▶ _Stored data entries_
.....

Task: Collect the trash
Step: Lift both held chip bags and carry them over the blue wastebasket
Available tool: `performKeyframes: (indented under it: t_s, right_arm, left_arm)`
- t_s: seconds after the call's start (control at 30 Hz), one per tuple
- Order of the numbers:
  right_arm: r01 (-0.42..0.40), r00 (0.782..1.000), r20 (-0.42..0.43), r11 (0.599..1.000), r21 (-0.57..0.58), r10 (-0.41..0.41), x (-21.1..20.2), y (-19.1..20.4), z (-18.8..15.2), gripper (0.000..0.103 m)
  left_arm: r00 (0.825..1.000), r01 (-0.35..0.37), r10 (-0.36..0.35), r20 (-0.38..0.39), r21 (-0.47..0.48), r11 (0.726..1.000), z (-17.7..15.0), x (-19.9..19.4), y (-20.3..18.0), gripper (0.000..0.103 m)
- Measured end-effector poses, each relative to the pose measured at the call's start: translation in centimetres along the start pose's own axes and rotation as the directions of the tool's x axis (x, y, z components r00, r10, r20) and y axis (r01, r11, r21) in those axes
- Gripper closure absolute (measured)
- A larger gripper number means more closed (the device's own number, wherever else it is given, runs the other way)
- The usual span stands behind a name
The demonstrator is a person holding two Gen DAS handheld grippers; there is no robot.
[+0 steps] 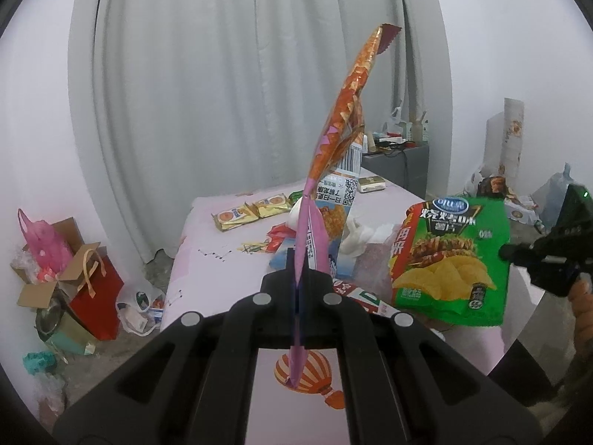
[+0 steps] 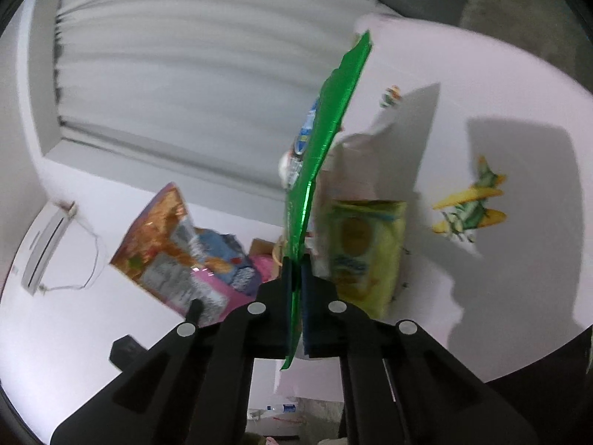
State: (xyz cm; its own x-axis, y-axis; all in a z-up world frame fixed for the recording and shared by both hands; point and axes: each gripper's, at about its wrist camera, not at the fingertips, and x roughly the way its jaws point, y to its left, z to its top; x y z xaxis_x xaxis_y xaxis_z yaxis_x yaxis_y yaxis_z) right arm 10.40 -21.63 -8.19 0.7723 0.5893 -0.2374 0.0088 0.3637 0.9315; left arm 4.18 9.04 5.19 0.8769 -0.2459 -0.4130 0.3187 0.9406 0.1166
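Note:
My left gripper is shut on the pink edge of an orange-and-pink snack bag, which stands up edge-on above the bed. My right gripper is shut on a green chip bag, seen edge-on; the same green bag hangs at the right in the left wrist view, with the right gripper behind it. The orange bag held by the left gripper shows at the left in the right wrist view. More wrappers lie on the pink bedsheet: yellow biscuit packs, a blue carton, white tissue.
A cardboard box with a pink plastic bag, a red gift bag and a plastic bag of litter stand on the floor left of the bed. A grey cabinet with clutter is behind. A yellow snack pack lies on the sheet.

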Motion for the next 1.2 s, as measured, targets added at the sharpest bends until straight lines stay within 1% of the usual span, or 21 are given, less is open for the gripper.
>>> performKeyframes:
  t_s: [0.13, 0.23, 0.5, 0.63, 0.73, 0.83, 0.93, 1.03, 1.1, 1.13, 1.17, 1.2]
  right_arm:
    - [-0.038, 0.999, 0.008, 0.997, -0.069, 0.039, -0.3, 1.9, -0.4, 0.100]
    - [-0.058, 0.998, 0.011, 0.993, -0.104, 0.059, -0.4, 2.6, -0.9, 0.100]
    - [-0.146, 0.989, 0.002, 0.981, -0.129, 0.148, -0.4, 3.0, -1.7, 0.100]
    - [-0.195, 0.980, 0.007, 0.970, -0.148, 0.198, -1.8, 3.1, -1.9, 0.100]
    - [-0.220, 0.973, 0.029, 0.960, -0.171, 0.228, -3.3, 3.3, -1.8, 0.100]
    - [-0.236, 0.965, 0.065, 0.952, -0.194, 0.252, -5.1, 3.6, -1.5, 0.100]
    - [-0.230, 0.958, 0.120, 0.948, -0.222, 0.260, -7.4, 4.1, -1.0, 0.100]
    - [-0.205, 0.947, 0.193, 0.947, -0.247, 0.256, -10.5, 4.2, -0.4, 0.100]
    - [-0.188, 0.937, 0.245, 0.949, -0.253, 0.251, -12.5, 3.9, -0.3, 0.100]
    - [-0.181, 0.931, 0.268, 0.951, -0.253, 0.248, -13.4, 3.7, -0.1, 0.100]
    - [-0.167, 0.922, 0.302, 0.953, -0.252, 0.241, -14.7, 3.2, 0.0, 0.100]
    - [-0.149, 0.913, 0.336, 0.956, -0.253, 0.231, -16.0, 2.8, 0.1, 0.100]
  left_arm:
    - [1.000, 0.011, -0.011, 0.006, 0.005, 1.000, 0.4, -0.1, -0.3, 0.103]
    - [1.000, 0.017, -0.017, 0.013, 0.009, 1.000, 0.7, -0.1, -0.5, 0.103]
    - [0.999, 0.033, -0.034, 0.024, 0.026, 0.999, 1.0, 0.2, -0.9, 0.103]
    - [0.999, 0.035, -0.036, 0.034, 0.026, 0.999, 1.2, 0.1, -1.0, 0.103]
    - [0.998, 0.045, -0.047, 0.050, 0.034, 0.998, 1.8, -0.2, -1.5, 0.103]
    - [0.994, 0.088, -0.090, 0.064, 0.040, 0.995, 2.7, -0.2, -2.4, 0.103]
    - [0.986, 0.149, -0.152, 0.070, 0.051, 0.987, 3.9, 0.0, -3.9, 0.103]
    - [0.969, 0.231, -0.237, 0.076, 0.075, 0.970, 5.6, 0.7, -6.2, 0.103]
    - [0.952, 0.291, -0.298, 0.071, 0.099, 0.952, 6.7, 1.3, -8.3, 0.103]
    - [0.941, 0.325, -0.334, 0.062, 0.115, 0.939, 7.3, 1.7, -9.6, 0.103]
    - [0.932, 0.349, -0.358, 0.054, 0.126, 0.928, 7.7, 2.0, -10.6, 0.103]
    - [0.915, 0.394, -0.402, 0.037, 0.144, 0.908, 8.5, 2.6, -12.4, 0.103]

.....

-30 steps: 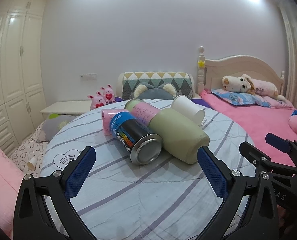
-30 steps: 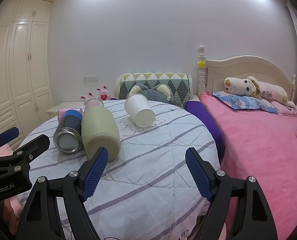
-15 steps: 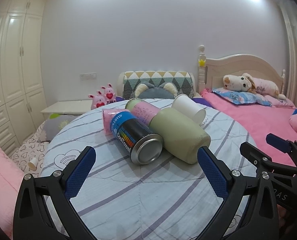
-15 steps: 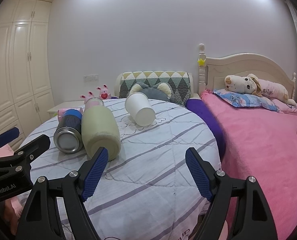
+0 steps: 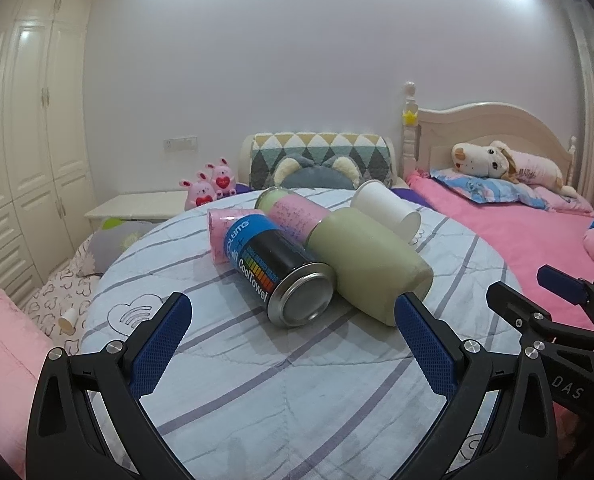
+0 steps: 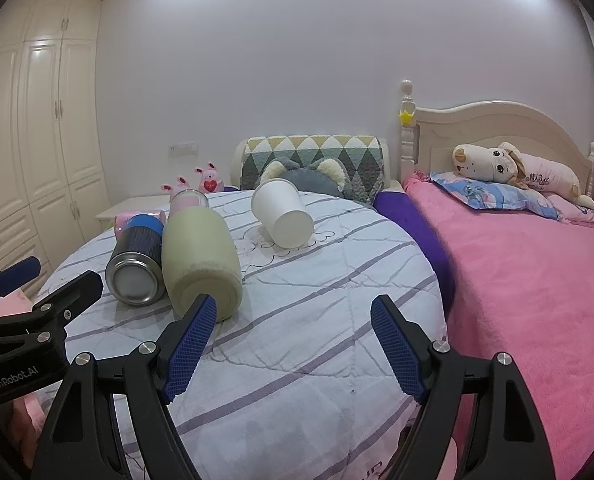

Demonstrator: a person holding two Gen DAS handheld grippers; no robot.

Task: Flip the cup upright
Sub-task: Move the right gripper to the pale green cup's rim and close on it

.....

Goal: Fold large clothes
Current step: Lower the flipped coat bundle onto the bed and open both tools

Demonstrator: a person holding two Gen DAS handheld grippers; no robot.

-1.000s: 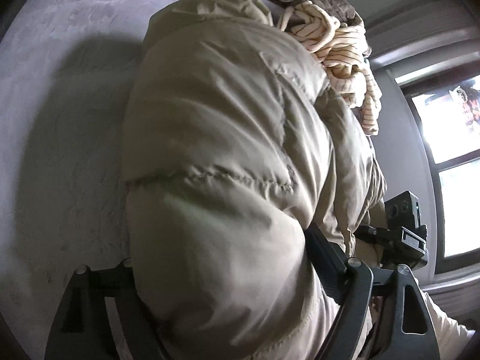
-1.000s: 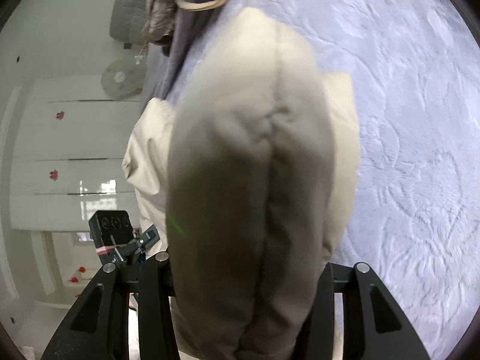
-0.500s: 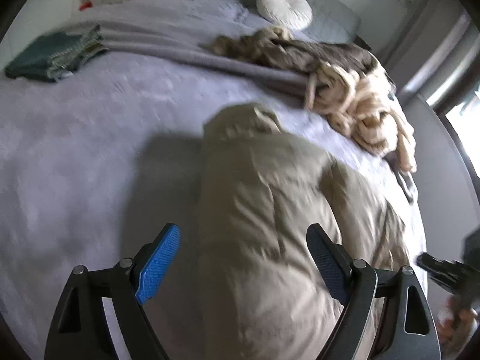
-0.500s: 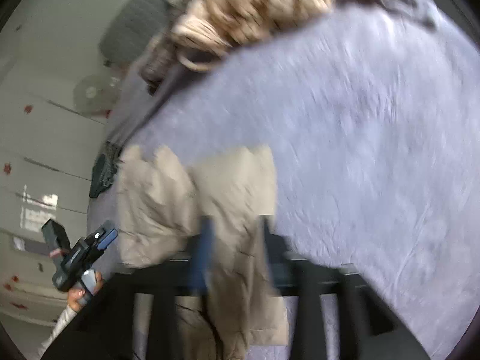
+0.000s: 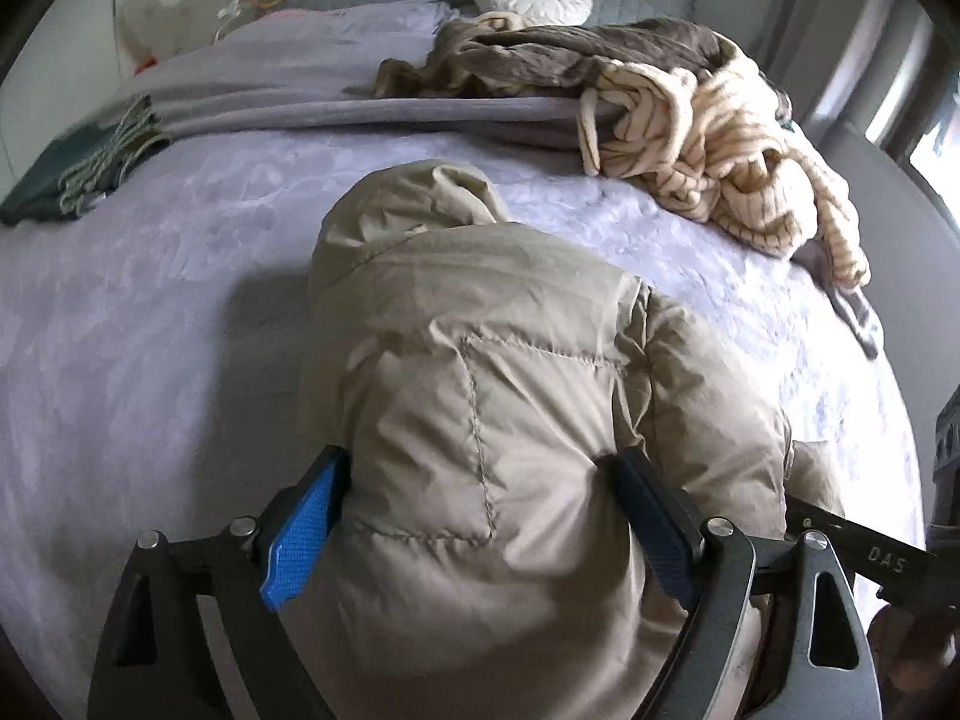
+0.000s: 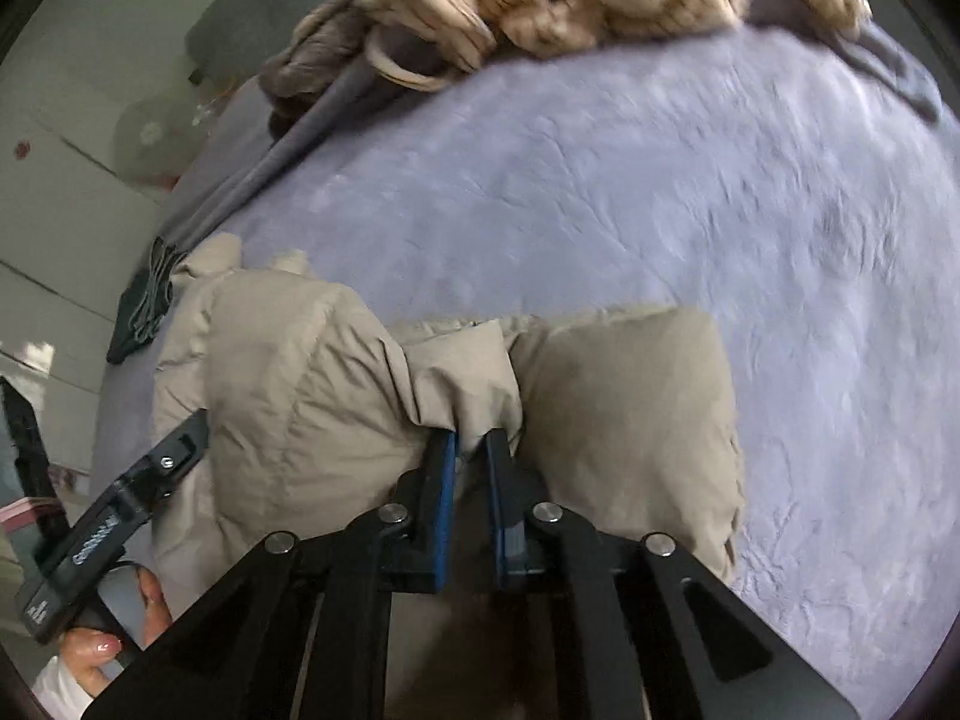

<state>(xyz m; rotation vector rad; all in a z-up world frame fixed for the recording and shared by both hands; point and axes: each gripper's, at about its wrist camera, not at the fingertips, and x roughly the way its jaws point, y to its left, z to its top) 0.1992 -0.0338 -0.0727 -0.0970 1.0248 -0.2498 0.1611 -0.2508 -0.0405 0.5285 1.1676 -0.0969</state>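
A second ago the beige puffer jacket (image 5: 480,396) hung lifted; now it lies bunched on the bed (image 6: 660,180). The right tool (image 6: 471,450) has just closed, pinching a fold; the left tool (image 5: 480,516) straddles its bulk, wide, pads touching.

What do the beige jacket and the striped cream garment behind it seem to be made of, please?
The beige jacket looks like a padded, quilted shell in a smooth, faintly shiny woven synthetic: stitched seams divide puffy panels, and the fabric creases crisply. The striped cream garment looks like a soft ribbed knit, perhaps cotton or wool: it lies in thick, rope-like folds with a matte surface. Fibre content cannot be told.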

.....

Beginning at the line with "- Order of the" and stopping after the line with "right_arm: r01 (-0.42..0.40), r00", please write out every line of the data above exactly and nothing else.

▶ _Problem solution_
- Order of the numbers:
  right_arm: r01 (-0.42..0.40), r00 (0.782..1.000), r20 (-0.42..0.43), r11 (0.599..1.000), r21 (-0.57..0.58), r10 (-0.41..0.41), x (-21.1..20.2), y (-19.1..20.4), z (-18.8..15.2), gripper (0.000..0.103 m)

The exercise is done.